**Task details**
Nothing but the lines from the first line of the material below through the line that holds "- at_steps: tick" should be set down, exactly and with pictures left out.

********************

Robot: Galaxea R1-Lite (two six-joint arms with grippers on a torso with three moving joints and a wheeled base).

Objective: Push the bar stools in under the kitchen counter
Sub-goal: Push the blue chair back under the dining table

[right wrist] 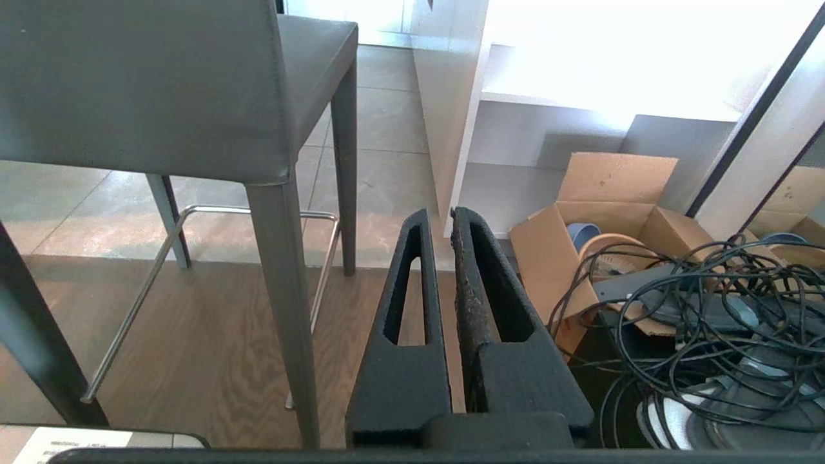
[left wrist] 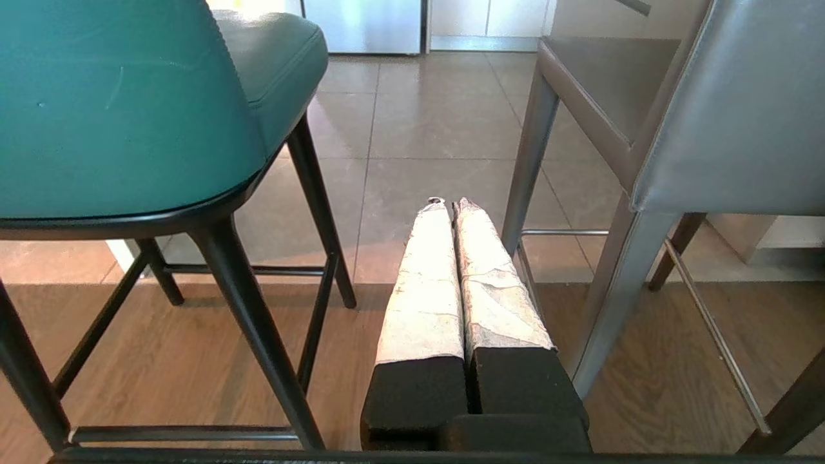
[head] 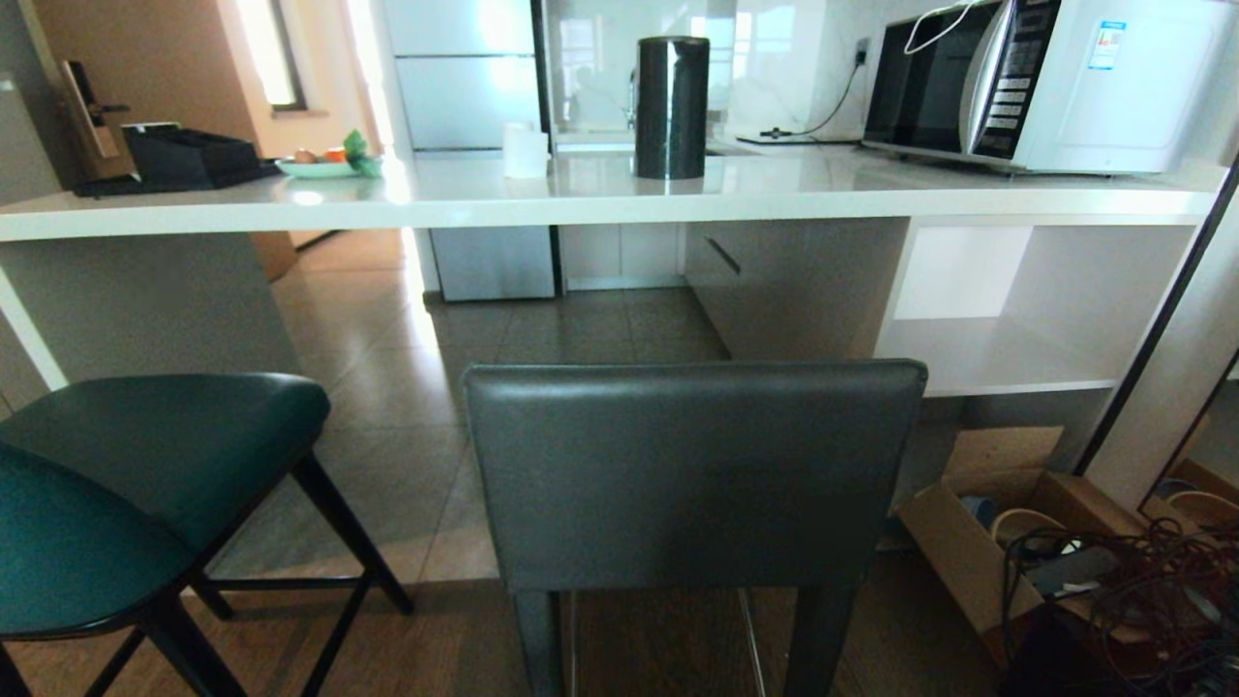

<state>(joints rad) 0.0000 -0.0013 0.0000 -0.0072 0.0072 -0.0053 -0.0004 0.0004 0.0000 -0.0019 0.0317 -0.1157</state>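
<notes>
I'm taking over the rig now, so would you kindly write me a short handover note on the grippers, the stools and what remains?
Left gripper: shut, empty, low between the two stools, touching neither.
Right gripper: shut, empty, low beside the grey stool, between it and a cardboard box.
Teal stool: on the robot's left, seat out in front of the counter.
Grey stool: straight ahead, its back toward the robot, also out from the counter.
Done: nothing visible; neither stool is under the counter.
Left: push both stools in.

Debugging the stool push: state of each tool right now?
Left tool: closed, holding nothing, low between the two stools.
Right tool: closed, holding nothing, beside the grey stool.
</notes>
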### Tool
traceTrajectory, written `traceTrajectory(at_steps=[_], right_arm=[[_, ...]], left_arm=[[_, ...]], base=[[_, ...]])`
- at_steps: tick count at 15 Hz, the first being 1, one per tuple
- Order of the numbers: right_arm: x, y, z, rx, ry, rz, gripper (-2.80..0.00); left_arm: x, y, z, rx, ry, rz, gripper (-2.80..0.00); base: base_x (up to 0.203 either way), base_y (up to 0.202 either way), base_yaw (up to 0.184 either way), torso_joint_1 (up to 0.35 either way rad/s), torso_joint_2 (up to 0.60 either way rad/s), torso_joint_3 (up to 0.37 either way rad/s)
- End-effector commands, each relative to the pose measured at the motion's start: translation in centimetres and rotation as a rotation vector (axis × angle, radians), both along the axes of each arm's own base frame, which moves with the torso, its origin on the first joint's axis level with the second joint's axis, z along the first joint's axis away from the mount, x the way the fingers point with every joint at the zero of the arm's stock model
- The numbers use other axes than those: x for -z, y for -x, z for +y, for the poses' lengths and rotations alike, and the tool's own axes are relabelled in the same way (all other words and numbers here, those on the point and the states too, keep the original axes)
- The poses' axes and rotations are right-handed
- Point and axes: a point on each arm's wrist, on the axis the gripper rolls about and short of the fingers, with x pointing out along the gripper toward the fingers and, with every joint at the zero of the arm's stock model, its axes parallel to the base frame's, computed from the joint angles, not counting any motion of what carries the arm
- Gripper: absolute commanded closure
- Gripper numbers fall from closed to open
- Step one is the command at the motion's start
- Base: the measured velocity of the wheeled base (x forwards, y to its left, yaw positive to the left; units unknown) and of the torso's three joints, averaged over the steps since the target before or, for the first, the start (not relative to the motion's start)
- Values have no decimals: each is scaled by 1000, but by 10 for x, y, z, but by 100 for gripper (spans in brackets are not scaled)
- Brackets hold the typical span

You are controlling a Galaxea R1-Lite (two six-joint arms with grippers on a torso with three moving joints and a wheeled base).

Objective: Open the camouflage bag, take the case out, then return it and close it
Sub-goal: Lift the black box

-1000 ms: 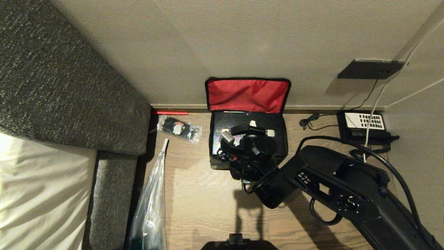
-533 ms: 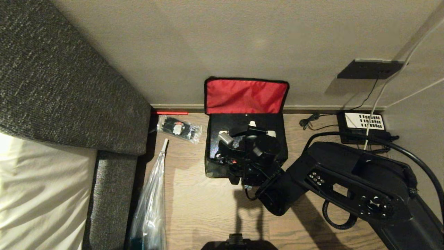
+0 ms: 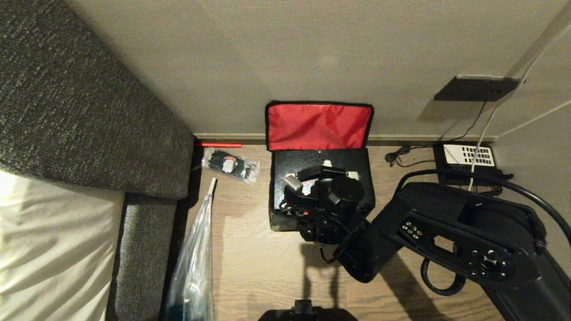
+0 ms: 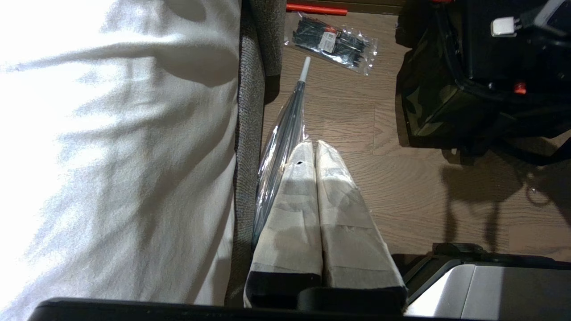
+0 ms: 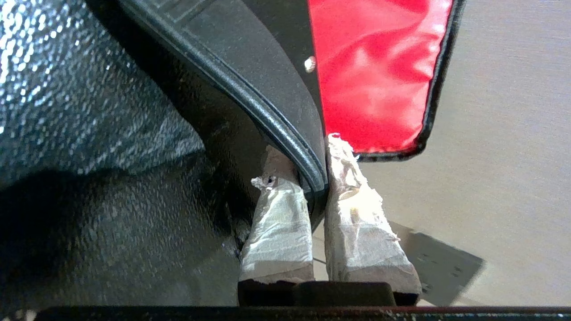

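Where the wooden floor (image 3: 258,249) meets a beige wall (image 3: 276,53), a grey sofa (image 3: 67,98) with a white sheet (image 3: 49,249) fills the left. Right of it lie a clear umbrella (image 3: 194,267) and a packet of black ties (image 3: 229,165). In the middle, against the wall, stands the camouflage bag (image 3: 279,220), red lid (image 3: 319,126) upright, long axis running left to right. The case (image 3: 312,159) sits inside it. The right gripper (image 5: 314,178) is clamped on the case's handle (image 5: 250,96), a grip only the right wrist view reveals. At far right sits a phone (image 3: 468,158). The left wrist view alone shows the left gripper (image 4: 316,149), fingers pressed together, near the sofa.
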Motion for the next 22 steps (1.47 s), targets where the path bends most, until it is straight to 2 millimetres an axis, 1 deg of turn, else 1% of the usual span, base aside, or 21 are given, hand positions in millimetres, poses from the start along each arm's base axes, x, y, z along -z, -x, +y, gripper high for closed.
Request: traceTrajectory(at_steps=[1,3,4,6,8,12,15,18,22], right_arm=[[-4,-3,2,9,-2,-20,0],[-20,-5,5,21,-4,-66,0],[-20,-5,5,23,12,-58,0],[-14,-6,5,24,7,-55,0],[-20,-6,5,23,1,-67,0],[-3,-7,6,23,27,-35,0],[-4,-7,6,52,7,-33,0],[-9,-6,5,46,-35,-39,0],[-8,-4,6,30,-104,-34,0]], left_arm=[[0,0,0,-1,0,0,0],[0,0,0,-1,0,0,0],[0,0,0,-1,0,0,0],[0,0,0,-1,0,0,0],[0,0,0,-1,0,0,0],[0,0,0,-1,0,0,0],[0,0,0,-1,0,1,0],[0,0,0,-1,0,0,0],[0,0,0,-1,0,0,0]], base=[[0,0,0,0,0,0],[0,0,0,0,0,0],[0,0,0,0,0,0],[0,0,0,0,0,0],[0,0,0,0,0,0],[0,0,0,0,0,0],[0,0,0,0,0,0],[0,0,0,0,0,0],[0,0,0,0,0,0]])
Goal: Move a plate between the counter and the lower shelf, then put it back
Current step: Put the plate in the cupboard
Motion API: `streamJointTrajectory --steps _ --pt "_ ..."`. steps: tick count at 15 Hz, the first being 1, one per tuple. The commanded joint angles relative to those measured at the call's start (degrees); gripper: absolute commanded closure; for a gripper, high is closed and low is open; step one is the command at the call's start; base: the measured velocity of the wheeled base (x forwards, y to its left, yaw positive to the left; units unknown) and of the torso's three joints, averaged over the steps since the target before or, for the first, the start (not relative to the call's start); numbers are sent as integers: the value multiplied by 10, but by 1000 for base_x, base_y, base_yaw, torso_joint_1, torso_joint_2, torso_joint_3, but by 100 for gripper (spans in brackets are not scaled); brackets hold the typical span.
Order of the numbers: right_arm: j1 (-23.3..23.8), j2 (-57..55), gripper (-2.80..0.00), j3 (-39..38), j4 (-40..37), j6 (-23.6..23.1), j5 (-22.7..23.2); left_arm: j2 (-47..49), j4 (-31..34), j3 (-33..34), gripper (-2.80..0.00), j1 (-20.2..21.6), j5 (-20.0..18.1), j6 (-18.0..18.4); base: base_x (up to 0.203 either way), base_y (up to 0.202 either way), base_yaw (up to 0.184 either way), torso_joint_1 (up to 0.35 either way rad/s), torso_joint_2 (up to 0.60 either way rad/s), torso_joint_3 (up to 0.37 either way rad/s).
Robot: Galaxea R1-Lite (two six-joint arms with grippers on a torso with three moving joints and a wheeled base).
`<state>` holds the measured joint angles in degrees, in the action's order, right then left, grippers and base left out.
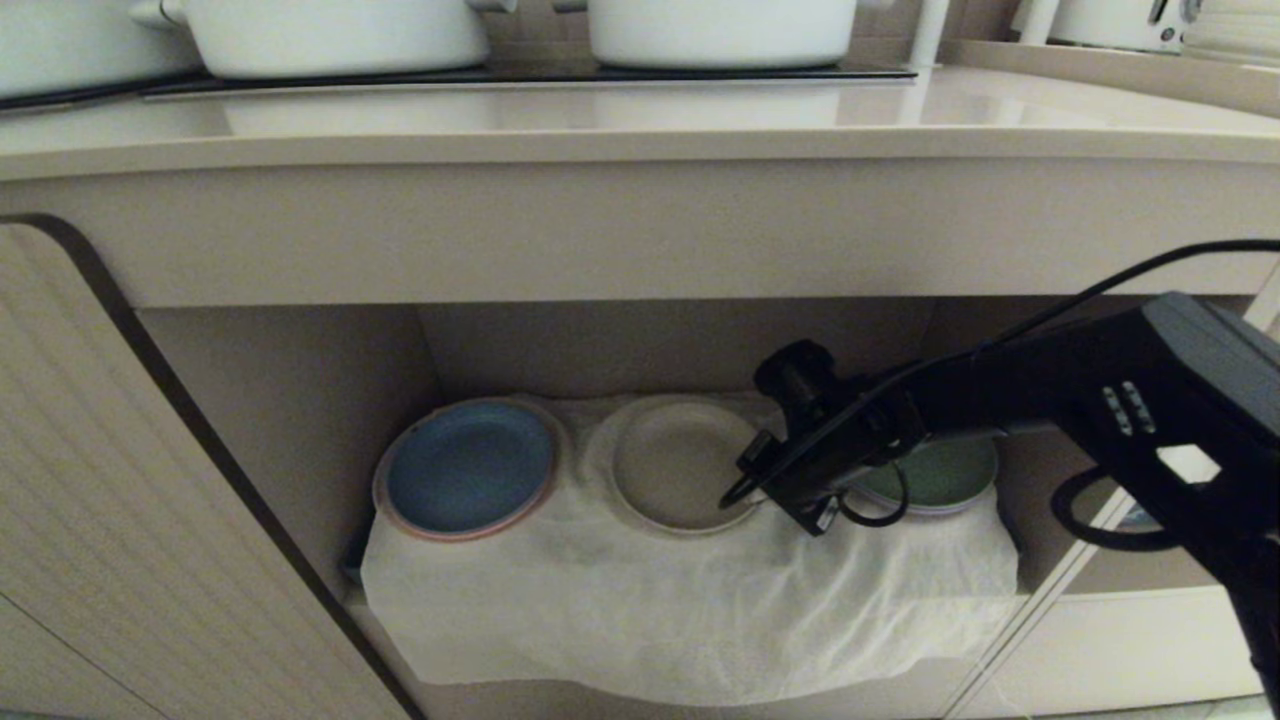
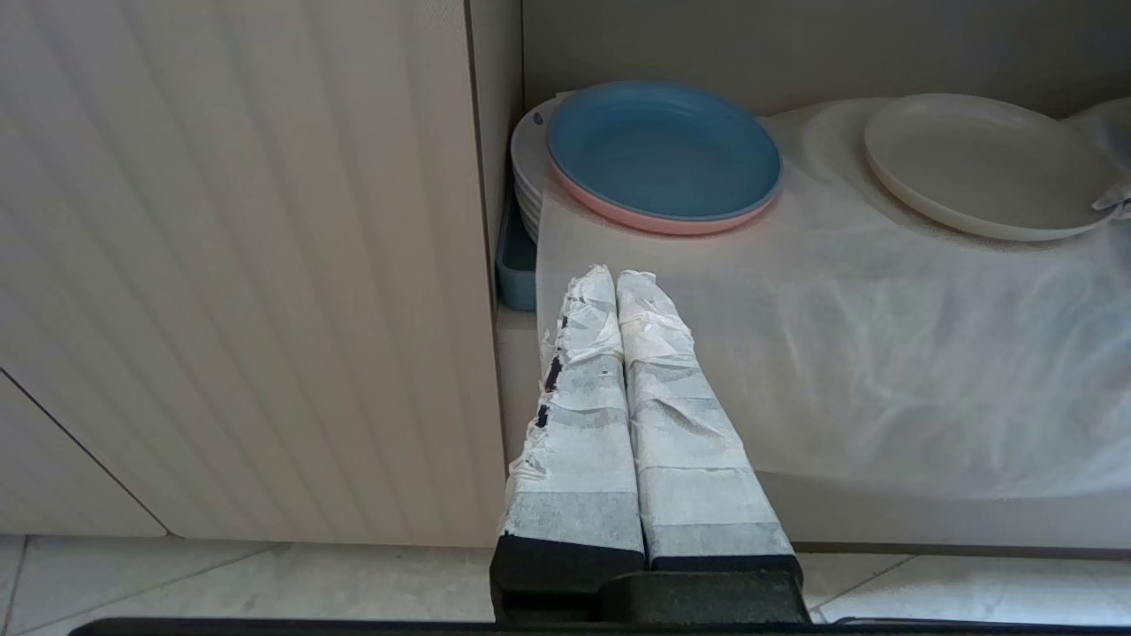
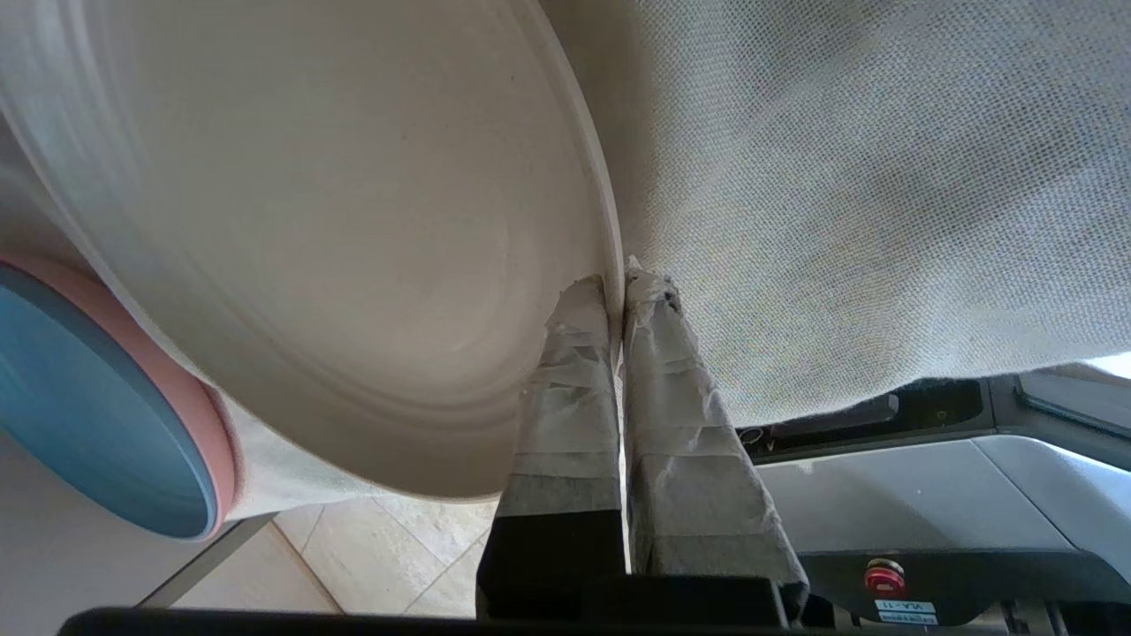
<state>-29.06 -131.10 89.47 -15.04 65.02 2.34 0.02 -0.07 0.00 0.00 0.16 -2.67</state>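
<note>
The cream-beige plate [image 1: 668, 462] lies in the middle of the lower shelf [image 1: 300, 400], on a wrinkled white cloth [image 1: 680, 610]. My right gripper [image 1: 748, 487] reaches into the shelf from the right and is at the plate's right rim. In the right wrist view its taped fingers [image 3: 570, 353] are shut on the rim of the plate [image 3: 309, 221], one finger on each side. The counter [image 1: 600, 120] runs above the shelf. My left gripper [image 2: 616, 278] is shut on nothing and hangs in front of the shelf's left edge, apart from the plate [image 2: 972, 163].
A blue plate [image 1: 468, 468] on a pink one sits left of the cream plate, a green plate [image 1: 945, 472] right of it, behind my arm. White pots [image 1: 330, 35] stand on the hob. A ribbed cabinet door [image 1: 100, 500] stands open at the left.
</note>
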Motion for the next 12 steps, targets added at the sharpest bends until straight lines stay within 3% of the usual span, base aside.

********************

**Response box**
Robot: Galaxea R1-Lite (two six-joint arms with grippers on a torso with three moving joints and a wheeled base).

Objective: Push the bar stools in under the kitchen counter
Sub-goal: Push the blue chair back under the dining table

[right wrist] 
[left wrist] 
[head] 

<state>(joints rad) 0.0000 -0.0013 0.0000 -0.0072 0.0072 -0.0053 -0.0004 0.0004 0.0000 -0.0019 0.0317 -0.1157</state>
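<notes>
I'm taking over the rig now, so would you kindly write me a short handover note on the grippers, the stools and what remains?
Left gripper: shut, empty, low between the two stools, touching neither.
Right gripper: shut, empty, low beside the grey stool, between it and a cardboard box.
Teal stool: on the robot's left, seat out in front of the counter.
Grey stool: straight ahead, its back toward the robot, also out from the counter.
Done: nothing visible; neither stool is under the counter.
Left: push both stools in.

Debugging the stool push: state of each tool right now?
Left tool: closed, holding nothing, low between the two stools.
Right tool: closed, holding nothing, beside the grey stool.
</notes>
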### Tool
traceTrajectory, written `traceTrajectory(at_steps=[_], right_arm=[[_, ...]], left_arm=[[_, ...]], base=[[_, ...]])`
- at_steps: tick count at 15 Hz, the first being 1, one per tuple

The exercise has been completed in full.